**WHAT NEEDS TO BE DONE**
Exactly as written, reproduce the lines from the beginning of the data through the line containing "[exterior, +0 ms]"; the pictures are not reproduced.

**TASK DATA**
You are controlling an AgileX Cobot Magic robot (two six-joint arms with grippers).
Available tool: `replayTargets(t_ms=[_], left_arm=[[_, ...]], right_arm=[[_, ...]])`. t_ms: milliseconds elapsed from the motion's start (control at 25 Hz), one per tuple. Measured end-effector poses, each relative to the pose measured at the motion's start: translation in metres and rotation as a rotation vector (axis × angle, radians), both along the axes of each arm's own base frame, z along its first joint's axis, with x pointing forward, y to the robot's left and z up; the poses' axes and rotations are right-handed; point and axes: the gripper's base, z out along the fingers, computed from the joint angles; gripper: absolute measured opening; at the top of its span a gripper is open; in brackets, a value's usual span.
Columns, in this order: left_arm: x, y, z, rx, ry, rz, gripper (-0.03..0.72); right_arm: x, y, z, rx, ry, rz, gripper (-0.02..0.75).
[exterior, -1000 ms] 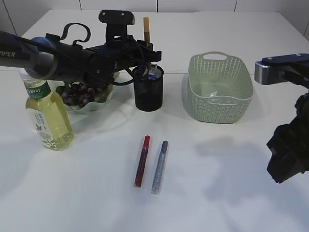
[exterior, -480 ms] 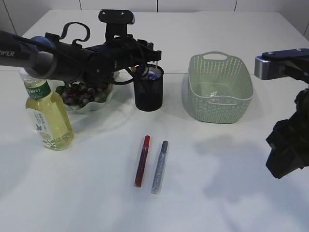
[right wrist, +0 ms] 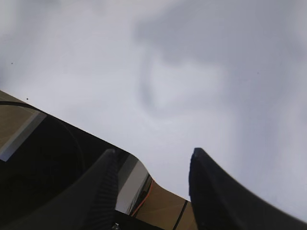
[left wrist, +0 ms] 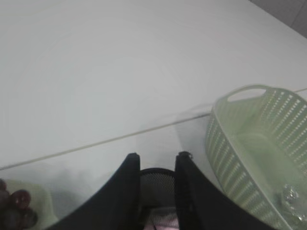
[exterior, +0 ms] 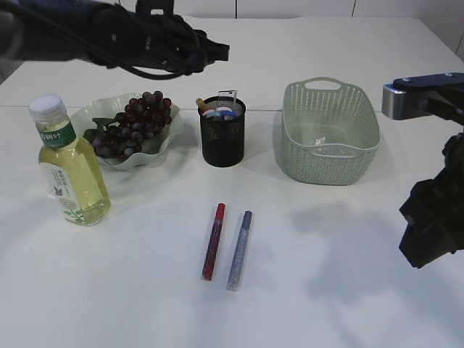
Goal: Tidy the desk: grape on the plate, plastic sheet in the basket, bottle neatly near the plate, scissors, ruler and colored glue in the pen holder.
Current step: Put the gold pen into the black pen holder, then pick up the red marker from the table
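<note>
Inside the pen holder point(exterior: 223, 133) stand scissors point(exterior: 222, 112); both arms' jaws spread, empty.

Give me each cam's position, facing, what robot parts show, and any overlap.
Exterior: front of table, slanted down; pen holder, both arms.
Left wrist: on raised left arm, looking down past left gripper at pen holder, basket.
Right wrist: on right arm, facing bare table; right gripper.
Shared: exterior and left wrist both show pen holder, basket.
</note>
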Motion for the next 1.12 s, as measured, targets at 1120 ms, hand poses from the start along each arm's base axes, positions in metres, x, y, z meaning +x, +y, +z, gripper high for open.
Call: replayTargets(t_ms=[1120], left_arm=[[-0.132,-0.030,0.048,0.319,0.668,-0.173,0.248]], right_arm=[[0.008,-0.006,0.012,0.025,-0.027,-0.114,0.386]])
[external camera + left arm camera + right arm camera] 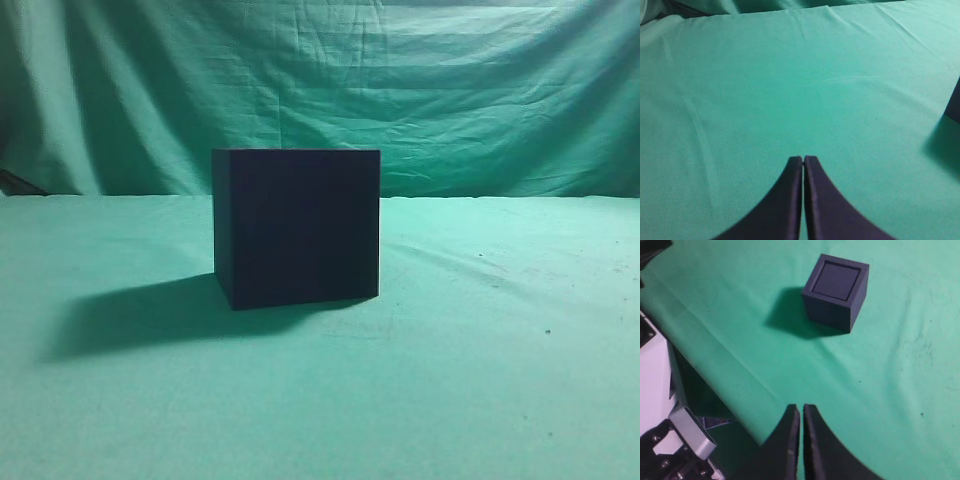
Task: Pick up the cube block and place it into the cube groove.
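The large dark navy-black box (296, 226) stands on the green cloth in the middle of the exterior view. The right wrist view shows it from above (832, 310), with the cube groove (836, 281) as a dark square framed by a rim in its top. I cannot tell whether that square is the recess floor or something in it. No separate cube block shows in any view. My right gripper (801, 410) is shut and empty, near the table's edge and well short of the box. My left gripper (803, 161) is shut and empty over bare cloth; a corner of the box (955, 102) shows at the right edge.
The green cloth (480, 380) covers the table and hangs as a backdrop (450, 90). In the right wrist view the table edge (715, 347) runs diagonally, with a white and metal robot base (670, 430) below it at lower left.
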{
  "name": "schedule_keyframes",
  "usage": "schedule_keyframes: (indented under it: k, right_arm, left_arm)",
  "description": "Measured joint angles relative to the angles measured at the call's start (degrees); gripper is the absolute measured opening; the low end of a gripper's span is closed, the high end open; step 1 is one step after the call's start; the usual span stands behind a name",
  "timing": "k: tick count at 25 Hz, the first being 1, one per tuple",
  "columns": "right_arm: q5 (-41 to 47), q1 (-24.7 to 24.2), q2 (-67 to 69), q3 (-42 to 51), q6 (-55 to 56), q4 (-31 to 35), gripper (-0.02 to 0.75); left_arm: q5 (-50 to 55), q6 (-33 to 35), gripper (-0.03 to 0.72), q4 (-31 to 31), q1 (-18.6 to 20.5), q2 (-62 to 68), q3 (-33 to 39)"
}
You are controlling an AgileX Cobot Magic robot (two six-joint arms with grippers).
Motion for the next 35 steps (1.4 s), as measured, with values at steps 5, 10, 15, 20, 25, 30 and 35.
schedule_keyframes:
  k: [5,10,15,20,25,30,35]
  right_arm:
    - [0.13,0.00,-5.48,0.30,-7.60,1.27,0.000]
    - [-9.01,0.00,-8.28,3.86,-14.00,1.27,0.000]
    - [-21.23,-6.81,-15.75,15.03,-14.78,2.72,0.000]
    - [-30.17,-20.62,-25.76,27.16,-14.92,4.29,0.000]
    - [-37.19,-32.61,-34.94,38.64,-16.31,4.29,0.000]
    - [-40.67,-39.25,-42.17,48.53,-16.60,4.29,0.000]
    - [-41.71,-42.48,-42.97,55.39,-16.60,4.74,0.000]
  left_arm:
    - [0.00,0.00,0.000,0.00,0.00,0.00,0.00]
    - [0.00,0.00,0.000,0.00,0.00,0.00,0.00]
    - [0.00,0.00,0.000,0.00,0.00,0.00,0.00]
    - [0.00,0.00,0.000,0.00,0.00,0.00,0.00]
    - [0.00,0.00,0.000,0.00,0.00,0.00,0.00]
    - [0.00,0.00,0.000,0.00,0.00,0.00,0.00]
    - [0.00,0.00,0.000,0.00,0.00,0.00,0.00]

**ANSWER FOR THIS EXERCISE**
You are controlling an AgileX Cobot Magic robot (two six-joint arms with grippers).
Available tool: `replayTargets(t_ms=[_], left_arm=[[_, ...]], right_arm=[[_, ...]])`. t_ms: milliseconds elapsed from the motion's start (control at 25 Hz), one per tuple. Measured end-effector poses, each relative to the pose measured at the motion's start: translation in metres and rotation as a rotation vector (axis × angle, radians), both along the axes of each arm's own base frame, z along its first joint's axis, with x pointing forward, y to the robot's left and z up; the poses' axes and rotations are right-handed; point and axes: the gripper's base, z out along the fingers, computed from the joint angles; gripper: absolute measured opening; at the top of its span a gripper is open; in brackets, a value's usual span.
Columns, in this order: left_arm: x, y, z, rx, ry, rz, gripper (-0.03..0.72); right_arm: x, y, z, rx, ry, rz, gripper (-0.02..0.75).
[exterior, -1000 ms] 
[exterior, -480 ms] 
[right wrist, +0 ms] 
[left wrist, +0 ms] 
[exterior, +0 ms] 

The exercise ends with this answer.